What does the new movie Vice, about Dick Cheney, have to do with managing employees? The communication techniques that were used to influence the American public according to Vice, can also be used to motivate your employees to work harder.
In Vice, the movie alleges that although a majority of Americans disagreed with going to war with Iraq and disapproved of global warming, Cheney was able to change public opinion through the use of communication tactics. These same communication tactics can be harnessed to convince our employees to work harder and stay on the job longer.
The movie references Dr. Frank Luntz, a public relations guru and political consultant to DIck Cheney and many others. According to Vice, the polls showed a majority of Americans were concerned about global warming. Dr. Frank Luntz changed the phrase from Global Warming to Climate Change. That linguistic move has been attributed to changing the emotional reaction and therefore public opinion about Global Warming.

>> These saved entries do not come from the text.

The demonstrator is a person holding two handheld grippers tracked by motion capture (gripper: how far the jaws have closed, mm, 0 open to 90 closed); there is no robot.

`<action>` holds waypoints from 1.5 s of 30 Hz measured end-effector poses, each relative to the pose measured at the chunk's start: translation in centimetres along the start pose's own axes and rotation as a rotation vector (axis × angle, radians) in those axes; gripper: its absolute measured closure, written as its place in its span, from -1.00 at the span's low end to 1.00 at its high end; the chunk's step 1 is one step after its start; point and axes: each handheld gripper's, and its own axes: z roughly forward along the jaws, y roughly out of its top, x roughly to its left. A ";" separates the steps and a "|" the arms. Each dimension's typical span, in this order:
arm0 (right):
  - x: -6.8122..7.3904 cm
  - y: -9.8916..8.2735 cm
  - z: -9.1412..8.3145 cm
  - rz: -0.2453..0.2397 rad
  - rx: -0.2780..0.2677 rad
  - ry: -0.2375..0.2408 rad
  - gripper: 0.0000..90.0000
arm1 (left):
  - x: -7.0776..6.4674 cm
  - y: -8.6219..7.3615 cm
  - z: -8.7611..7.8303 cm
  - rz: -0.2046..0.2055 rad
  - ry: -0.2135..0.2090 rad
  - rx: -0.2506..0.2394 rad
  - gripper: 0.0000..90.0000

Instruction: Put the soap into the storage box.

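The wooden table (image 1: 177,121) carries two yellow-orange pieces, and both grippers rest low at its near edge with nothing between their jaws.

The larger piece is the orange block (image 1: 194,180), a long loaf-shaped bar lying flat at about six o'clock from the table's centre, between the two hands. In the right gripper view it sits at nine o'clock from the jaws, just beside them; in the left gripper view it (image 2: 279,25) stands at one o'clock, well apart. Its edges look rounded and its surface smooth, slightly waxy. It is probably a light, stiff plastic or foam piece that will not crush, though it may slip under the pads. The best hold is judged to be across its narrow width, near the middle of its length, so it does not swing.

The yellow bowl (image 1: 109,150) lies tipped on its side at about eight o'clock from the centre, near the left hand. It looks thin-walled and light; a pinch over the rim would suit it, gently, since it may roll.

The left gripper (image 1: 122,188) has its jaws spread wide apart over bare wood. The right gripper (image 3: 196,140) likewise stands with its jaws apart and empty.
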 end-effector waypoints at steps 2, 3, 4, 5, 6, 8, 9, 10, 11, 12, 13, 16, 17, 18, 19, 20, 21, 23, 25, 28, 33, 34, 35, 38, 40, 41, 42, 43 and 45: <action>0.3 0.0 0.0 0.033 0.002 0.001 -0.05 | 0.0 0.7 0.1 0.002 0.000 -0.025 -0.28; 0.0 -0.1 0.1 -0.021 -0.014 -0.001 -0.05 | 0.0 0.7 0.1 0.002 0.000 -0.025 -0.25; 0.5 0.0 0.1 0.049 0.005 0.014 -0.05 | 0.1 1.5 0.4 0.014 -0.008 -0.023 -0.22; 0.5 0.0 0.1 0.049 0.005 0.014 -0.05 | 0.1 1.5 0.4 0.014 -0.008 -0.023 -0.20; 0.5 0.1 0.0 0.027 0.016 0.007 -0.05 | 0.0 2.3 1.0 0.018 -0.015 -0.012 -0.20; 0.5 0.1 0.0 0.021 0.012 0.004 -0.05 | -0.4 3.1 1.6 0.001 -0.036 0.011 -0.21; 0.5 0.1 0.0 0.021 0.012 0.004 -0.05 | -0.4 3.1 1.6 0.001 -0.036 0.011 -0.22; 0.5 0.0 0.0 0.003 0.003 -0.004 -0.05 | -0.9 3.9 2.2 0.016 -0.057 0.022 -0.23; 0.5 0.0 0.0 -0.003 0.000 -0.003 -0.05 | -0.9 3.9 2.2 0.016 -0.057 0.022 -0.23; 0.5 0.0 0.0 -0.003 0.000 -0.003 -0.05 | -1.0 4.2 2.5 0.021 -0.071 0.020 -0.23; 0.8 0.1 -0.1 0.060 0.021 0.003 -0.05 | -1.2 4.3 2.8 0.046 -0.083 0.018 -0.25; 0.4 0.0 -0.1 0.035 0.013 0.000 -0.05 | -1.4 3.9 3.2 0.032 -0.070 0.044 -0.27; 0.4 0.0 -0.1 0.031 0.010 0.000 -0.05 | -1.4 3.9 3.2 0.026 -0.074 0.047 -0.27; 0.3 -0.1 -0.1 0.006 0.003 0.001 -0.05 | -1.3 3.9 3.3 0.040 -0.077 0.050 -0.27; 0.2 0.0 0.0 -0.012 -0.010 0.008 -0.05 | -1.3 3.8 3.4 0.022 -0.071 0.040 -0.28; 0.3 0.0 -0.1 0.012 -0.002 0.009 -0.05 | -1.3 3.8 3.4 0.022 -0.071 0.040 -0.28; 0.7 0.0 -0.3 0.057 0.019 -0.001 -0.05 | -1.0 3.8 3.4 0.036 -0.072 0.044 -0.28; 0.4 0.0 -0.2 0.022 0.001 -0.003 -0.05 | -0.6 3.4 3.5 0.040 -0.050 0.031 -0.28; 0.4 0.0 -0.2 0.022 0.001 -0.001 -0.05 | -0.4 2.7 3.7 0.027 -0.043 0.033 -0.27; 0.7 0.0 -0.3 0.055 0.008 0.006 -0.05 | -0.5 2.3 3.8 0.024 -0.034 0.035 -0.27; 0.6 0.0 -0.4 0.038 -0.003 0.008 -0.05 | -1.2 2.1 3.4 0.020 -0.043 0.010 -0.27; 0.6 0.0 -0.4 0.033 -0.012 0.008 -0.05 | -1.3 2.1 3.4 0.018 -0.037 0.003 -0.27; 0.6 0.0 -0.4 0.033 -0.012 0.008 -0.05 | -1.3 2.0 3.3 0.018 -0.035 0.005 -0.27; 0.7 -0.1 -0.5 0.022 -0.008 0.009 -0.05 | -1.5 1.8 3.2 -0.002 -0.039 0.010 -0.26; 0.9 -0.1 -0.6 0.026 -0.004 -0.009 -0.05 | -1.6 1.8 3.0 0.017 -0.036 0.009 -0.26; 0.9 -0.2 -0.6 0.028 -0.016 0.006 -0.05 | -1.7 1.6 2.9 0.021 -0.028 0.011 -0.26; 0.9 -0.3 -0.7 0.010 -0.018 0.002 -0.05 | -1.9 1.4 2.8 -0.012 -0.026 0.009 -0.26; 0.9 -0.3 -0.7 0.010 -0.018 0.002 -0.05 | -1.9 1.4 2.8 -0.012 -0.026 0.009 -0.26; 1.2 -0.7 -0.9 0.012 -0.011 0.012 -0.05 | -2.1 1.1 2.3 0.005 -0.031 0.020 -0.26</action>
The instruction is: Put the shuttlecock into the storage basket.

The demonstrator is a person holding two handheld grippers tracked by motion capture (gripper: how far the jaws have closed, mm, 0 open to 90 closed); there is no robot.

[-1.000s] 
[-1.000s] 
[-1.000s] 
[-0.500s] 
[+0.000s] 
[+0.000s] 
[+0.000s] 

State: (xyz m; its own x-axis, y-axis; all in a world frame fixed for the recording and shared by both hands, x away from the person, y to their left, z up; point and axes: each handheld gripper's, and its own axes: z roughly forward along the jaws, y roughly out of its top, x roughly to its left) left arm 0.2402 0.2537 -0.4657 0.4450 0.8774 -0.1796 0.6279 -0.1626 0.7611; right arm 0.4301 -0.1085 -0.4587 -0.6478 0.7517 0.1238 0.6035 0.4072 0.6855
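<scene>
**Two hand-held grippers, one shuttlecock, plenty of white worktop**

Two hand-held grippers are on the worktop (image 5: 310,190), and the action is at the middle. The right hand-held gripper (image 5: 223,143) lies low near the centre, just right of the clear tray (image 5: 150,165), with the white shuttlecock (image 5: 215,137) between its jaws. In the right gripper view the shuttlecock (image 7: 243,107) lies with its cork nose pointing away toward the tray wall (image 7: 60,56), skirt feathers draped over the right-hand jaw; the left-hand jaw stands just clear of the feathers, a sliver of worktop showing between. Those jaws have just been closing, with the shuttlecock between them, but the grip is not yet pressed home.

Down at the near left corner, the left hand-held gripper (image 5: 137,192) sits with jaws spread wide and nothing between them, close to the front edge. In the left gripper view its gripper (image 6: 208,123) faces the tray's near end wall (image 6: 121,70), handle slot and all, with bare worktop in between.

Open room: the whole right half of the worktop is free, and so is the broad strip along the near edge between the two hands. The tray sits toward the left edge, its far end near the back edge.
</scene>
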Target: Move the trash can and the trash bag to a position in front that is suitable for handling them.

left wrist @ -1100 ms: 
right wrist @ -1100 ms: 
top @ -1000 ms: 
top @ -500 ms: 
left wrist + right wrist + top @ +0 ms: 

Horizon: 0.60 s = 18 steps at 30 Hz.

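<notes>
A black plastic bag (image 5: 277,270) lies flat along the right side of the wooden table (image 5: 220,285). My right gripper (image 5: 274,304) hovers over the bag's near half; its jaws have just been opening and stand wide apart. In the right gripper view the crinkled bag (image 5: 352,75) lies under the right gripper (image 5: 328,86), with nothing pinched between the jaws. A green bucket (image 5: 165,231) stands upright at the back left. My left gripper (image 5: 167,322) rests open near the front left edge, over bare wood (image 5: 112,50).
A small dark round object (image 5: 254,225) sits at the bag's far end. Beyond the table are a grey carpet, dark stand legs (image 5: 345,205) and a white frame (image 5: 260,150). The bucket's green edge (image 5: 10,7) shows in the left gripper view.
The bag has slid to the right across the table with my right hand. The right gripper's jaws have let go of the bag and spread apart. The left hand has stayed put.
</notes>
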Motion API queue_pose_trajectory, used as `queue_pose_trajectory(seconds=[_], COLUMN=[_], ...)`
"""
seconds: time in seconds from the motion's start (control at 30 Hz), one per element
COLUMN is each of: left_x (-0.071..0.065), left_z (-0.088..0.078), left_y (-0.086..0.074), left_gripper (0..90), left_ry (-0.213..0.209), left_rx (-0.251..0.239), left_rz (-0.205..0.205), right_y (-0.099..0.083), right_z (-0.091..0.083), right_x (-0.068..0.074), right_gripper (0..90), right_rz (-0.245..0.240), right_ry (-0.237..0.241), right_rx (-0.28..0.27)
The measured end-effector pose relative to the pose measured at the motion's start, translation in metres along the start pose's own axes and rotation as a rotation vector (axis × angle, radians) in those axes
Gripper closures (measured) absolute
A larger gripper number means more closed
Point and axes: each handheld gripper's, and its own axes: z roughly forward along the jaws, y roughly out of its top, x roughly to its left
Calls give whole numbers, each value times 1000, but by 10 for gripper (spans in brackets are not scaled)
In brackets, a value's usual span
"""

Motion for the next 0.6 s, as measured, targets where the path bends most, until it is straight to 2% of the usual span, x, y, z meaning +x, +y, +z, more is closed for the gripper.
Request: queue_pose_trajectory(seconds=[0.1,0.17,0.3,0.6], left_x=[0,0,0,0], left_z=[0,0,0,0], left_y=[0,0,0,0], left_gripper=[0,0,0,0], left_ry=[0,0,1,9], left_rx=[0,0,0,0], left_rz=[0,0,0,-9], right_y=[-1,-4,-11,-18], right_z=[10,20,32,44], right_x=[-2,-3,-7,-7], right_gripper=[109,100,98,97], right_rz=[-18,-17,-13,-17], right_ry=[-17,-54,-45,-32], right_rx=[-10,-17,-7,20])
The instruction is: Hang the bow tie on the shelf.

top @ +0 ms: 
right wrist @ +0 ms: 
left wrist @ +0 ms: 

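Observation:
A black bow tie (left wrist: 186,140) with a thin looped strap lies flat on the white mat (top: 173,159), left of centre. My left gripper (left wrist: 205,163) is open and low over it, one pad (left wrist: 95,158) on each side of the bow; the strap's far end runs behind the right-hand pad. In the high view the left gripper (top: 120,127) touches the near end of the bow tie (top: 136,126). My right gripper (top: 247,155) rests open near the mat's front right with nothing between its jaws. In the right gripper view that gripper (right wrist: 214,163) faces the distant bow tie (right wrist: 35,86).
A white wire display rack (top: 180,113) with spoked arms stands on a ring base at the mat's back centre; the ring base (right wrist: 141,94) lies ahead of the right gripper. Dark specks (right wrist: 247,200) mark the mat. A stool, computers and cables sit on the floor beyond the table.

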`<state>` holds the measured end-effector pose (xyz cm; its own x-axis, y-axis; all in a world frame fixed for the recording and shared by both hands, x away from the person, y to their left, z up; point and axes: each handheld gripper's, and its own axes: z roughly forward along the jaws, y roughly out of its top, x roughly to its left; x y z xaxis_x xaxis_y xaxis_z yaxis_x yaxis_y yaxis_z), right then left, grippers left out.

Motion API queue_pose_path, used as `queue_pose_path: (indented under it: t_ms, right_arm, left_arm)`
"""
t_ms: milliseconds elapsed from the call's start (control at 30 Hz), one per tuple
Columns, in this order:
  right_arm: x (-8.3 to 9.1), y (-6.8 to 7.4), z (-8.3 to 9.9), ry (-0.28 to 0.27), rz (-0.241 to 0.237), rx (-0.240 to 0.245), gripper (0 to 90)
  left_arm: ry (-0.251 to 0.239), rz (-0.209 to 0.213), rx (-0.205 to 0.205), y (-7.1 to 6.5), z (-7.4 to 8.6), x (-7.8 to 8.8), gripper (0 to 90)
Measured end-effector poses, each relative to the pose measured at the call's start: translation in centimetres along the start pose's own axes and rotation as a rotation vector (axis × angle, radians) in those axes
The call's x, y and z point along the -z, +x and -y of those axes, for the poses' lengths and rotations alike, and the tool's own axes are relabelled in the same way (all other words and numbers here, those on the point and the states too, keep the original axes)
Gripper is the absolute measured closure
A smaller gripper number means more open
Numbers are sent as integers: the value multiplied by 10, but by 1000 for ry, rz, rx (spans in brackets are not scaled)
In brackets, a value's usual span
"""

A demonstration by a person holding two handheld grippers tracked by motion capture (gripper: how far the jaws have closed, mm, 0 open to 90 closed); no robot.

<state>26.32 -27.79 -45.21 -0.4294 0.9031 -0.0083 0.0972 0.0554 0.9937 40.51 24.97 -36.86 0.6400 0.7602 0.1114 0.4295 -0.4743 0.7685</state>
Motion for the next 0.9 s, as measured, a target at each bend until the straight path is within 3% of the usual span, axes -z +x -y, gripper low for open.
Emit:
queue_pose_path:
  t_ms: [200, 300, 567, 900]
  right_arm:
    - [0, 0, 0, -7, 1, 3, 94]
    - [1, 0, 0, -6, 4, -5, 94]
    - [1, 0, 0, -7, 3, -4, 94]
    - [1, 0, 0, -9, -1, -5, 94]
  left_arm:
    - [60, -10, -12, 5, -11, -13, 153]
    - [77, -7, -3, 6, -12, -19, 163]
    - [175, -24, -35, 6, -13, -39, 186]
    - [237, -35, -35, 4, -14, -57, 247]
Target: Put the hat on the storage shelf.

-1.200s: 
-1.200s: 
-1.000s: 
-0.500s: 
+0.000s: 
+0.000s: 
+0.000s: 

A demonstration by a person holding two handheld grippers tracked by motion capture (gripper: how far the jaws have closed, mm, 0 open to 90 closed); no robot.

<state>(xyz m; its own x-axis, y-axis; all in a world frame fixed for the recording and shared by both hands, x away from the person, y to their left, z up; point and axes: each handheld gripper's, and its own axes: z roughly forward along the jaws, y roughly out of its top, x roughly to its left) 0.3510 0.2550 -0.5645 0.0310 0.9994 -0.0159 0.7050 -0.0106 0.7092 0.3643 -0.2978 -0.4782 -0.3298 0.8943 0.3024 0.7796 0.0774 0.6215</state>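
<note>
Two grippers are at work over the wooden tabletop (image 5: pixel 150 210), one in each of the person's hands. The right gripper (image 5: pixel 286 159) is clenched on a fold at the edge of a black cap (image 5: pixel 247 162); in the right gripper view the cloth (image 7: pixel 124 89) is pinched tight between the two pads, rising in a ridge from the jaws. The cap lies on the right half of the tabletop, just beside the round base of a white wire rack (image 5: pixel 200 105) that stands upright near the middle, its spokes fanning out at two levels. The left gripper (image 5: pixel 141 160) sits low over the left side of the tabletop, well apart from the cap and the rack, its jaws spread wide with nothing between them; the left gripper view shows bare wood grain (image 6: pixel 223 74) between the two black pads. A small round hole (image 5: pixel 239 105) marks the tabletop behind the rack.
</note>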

Dr. Frank Lutz was also attributed to changing Americans’ opinion of a war on Iraq with two communication techniques:
- Selecting the phrase, “Axis of Evil”. It was powerful because it connected with Americans’ core values of safety and fear after 9/11.
- Repetitive communication of carefully selected phrases over and over and over in the media. In a short time, there was a tipping point in public opinion about an Iraq War.
According to Dr. Frank Luntz in his book, Words That Work, communication changes behavior when a message is:
- Carefully selected
- Repeated frequently
- Connects to a person’s values
With these tips in mind, it is time to rethink how you are motivating your employees. Do you need your employees to work harder? Develop a short and simple phrase that causes an emotional reaction in your employees.
Step 1. Determine employees’ values
Language that connects to the value of the audience can change their behavior. According to Vice, in the post 9/11 time frame, Americans did not connect a war with Iraq to reducing terrorism. The Dr. Luntz’ suggested phrase of “Axis of Evil” however, connected to the post 9/11 fear of continued terrorist attacks. This phrase changed the view of the American public about a war with Iraq.
If you want to motivate your employees, you need to first uncover their internal values. In today’s workforce for hourly employees, some common values include:
- Moving up in a career
- Status of working for a certain type of organization
- Flexibility to have a job that pays the bills while the employee pursues school, the arts, or their own business
- Time away from their friends and family
- Social connections at work
- Helping others
Step 2. Messaging
Once you have identified what resonates most with your employees, draft a message that aligns with your employees’ values.
For example, if your employees value moving up in their career, try the message one of my former employers used: “Employees that start here end their career as a VP of HR.” Chick Fil-A communicates that they are committed to helping each employee move up in their career even if it is for a position outside of the company. The phrase, “We will train you to succeed in our company and beyond” connects to the value of career growth.
If your employees value their time spent away from friends and family is well used, a message that you will work with them on shift schedules and communicate in advance what their schedule will be can be powerful. Often employers are already doing this but don’t think to draw the connection from the workplace practice to the employee’s value.
At Homebase, our employees report they find fulfillment in their work because of the ability to help local business owners and their teams. We have written on the wall in the office, “We Work Hard to Make Your Work Easier.” On my first day back at work after maternity leave, I sat at my desk and looked at the wall with that phrase. I felt a boost and connected again to the company’s mission which aligns with my internal values.
Avoid communicating a value your employees don’t care about. For example, if your employees value time don’t focus on career development if the job is just a means to a paycheck.
Step 3. Repeat
Communicate the value through posters, meetings, performance evaluations, on-boarding and training to repeat your message. Every time you have an all employee meeting say a few sentences about your employees’ values.
The more you repeat the message the more employees buy in and change.
I wonder if Dr. Frank Luntz has been advising Facebook. Every publicized interview with an executive lately seems to include some form of the phrase, “we did not act fast enough” or “we were too slow in our response”. The same concept communicated on repeat.
Step 4. Reward and Recognize.
When you connect a reward with an employee’s value, you get extra bang for your reward buck. Rewards can be like a gift from your grandmother. Well-meaning by the giver, meaningless to the recipient. The trick is to tie the reward to the employee’s values.
See the chart below for ideas about rewards that relate to an employee’s values.
|Time||Preference on Shift Selection or extra Paid Days Off|
|Career Development||Promotion, a connection to a mentor, or selection for cross-training|
|Flexibility||Mobile shift-scheduling with ability to request schedule and shift changes|
|Social Connections||Fun team building events, company parties, and referral bonuses|
|Helping Others||Bonuses for employees that provide exceptional customer service, volunteer opportunities, non-profit donations|
A carefully selected message that connects with employee’s values and is communicated repetitively can change employee behavior.